O responsável pela análise de dados estatísticos no jornal The Guardian, Alberto Nardelli, defende que as empresas de sondagens ficaram mesmo à beira de uma derrota histórica, depois de os resultados finais terem dado uma vantagem superior a dez pontos percentuais ao campo do "não" (55,3% contra 44,7%).

"A Escócia disse 'não' à independência de uma forma estrondosa. Uma diferença de 10,6 pontos é concludente e mais próxima de uma vitória esmagadora do que do território do 'too close to call'", escreve Alberto Nardelli no The Guardian.

Para o jornalista, "a convergência à volta de uma média de quatro pontos [de diferença] estava errada e, em certa medida, sugere a existência de um erro sistemático nos modelos usados pelas empresas de sondagens".

Mas se é inegável que o "sim" começou a subir em meados de Agosto, também é verdade que as várias sondagens foram apresentando resultados convergentes ao longo dos tempos – quando uma apontava para um empate técnico, quase todas as outras seguiam o mesmo caminho.

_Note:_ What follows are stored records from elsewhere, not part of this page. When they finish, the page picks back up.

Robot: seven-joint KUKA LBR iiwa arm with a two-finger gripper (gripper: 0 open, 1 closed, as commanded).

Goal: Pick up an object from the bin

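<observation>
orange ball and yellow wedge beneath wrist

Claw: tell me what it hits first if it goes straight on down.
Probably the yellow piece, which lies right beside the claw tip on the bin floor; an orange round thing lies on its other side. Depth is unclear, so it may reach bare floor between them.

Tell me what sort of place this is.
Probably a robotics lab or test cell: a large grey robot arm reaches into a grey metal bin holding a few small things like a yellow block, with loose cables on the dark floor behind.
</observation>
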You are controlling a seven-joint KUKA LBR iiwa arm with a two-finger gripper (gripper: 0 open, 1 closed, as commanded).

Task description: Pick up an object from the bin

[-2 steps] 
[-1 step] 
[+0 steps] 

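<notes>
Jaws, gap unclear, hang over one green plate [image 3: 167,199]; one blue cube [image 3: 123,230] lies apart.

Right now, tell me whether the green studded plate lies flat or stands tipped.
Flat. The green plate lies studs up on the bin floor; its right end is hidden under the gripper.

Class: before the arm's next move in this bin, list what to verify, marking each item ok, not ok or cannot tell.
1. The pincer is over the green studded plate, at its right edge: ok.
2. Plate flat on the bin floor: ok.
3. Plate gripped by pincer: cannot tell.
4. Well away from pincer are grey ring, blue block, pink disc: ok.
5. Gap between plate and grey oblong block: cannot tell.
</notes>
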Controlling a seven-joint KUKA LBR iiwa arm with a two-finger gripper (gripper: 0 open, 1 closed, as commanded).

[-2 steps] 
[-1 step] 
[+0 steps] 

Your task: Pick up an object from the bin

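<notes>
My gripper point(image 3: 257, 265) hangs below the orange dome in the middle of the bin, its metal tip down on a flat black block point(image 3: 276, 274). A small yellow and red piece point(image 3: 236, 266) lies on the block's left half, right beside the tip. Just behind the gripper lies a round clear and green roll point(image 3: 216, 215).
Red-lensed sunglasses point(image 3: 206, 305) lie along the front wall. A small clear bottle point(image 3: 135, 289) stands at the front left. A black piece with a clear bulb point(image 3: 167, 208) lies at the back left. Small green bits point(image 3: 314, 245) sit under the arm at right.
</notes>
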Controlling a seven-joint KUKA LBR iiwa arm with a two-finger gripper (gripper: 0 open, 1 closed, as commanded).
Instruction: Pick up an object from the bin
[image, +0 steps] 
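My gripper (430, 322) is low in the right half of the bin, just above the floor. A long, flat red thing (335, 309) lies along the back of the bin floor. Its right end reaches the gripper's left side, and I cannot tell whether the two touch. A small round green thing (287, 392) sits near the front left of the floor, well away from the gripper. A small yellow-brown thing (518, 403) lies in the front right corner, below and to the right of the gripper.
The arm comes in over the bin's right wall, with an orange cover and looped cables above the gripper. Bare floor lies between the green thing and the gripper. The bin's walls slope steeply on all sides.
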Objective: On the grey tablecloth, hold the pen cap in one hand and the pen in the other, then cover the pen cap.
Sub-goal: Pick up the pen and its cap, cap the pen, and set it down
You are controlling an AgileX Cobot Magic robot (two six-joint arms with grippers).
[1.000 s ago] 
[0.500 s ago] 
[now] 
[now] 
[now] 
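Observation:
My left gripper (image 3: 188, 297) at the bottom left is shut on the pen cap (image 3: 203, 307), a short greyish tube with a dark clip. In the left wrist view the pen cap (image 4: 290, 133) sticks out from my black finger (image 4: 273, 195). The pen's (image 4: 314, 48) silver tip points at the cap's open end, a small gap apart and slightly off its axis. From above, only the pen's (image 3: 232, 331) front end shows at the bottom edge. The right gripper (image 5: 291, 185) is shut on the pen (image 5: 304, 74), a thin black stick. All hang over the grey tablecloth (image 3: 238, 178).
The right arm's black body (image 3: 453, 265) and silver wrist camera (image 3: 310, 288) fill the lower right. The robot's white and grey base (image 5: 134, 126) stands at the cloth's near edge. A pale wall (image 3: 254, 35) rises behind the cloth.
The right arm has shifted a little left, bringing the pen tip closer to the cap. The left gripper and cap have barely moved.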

É essa convergência que leva Pedro Magalhães, investigador do Instituto de Ciências Sociais da Universidade de Lisboa, a manifestar uma opinião contrária à de Alberto Nardelli.

"Durante muito tempo parecia que o resultado estava mais ou menos garantido, mas depois houve uma aceleração do 'sim'. Os responsáveis das empresas de sondagens estavam preocupados com o facto de serem acusados de estarem a dar uma imagem incorrecta da opinião pública", disse Pedro Magalhães ao PÚBLICO.

"É a partir de meados de Agosto que a intenção de voto no 'sim' começa a ganhar embalagem. E a verdade é que a partir do momento em que isso sucede, as sondagens tornam-se muito convergentes na mensagem que estão a enviar", explica Pedro Magalhães.

Por esse motivo, o especialista afasta qualquer cenário de "Waterloo das sondagens" que o director da ICM Research tanto temia.

“De maneira nenhuma. Temos a indicação de que 8% dos votantes decidiram no próprio dia, e não há sondagem nenhuma que consiga lidar com isto. As próprias sondagens captaram o facto de o 'sim' ter chegado ao máximo a uma semana da eleição e de ter começado a diminuir desde aí. Nesse sentido, o resultado pode ser visto como a concretização dessa tendência que as sondagens captaram. Não vejo de maneira nenhuma como uma derrota das sondagens", concluiu o investigador do Instituto de Ciências Sociais da Universidade de Lisboa.